The proliferation of Internet of Things (IoT) technology has resulted in an increase in security vulnerabilities associated with the interconnectivity of IoT devices. As a result, there is a need for intrusion detection mechanisms that can effectively detect attacks on IoT security vulnerabilities. However, due to the resource constraints of IoT deployment devices, intrusion detection schemes must be customized to meet the specific demands of the IoT environment. In this study, we propose a knowledge-distillation-based IoT intrusion detection model named BT-TPF, which is capable of detecting network attacks encountered by IoT devices in an IoT environment with limited computing resources. The proposed BT-TPF model leverages a Siamese network for feature dimensionality reduction of complex high-dimensional network traffic data. Additionally, it employs a large-scale Vision Transformer as a teacher model to guide a small-scale Poolformer model during training, before deploying the trained Poolformer model as a classifier to detect network intrusion traffic.
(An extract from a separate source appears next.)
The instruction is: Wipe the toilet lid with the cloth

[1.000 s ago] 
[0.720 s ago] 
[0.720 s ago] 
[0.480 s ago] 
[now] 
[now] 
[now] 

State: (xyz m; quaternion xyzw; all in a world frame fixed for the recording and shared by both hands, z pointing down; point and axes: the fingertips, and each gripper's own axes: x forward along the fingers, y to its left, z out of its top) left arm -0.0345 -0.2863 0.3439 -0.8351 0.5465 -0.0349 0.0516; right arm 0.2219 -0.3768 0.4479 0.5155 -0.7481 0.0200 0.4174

Through knowledge distillation, the final small model obtained in this paper only requires a minimum of 788 parameters, reducing the number of parameters by approximately 90% compared to the large model before knowledge distillation, while maintaining high detection accuracy. Experimental results show that the BT-TPF model achieves over 99% accuracy on both the CIC-IDS2017 and TON_IoT datasets. Furthermore, it exhibits significant advantages compared to traditional Deep Learning methods and recent state-of-the-art models, as evidenced by various evaluation metrics.